In the material below, begin at the line that has "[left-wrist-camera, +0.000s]", stop after the line that has "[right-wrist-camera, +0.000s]", and transcribe those lines exactly, without pictures.

■ ■ ■

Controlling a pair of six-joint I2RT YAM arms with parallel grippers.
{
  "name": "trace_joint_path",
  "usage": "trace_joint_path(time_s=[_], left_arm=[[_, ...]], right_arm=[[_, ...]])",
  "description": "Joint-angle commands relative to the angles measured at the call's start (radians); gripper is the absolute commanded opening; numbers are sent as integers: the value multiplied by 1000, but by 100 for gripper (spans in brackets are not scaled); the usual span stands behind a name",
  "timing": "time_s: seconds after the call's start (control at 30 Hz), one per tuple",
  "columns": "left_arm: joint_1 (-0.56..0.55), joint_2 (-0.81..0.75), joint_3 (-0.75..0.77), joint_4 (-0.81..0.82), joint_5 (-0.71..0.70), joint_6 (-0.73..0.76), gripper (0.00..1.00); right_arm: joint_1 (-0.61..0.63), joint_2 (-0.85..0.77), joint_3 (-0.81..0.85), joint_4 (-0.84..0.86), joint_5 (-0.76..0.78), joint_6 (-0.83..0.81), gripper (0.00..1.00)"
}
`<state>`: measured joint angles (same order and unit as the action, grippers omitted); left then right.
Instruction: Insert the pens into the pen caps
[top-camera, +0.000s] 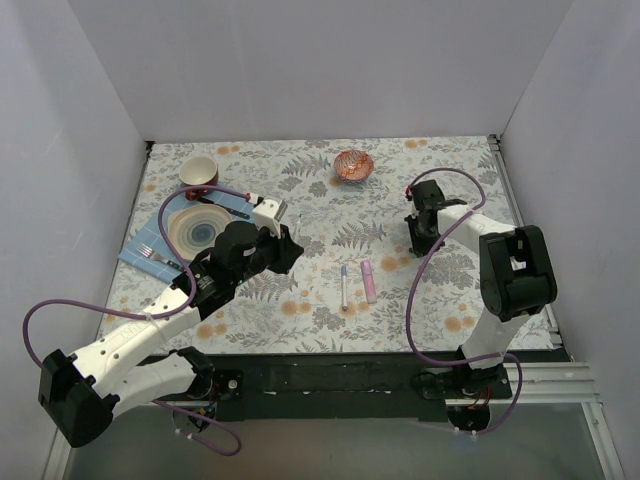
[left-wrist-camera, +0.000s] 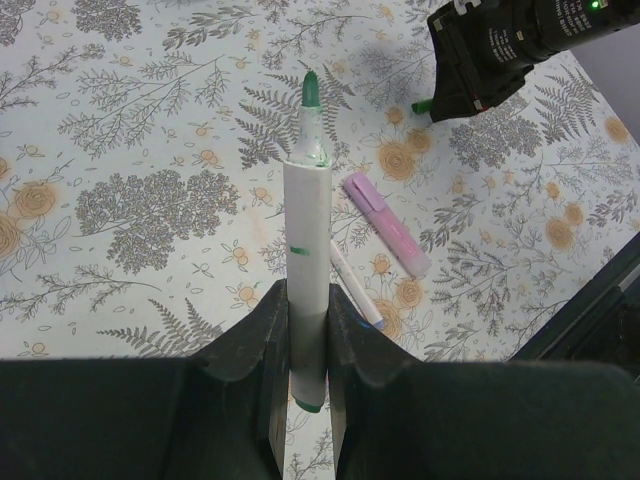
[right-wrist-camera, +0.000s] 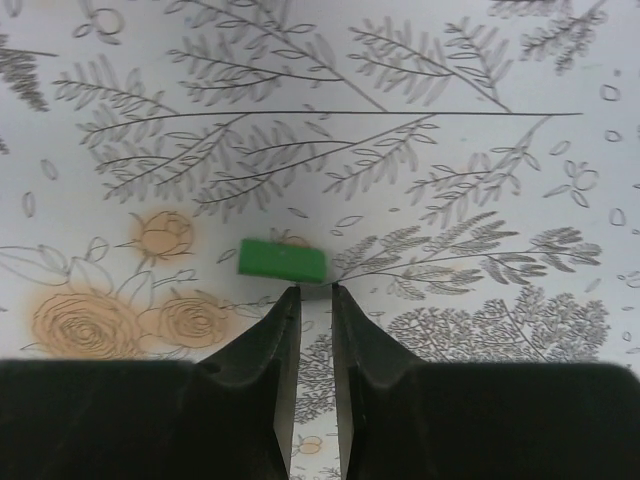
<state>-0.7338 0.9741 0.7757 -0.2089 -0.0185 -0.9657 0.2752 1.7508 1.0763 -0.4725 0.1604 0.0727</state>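
Note:
My left gripper (left-wrist-camera: 306, 292) is shut on a white-barrelled pen (left-wrist-camera: 306, 220) with a bare green tip (left-wrist-camera: 310, 90), held above the table; in the top view this gripper (top-camera: 292, 248) is left of centre. A pale-pink marker (top-camera: 369, 281) and a slim white pen (top-camera: 344, 287) with a purple-blue end lie side by side on the table, also in the left wrist view (left-wrist-camera: 388, 222) (left-wrist-camera: 355, 285). A green cap (right-wrist-camera: 282, 260) lies flat just beyond my right gripper (right-wrist-camera: 315, 290), whose jaws stand a narrow gap apart and empty. No loose purple or pink cap shows.
A red-orange bowl (top-camera: 353, 164) stands at the back. A cup (top-camera: 198, 172), a plate (top-camera: 197, 228) and a fork on a blue napkin (top-camera: 150, 255) sit at the left. White walls enclose the floral tablecloth (top-camera: 300, 180).

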Motion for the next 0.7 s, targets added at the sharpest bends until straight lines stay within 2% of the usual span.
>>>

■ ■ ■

§ **Solution for this problem**:
[left-wrist-camera, +0.000s] 
[right-wrist-camera, +0.000s] 

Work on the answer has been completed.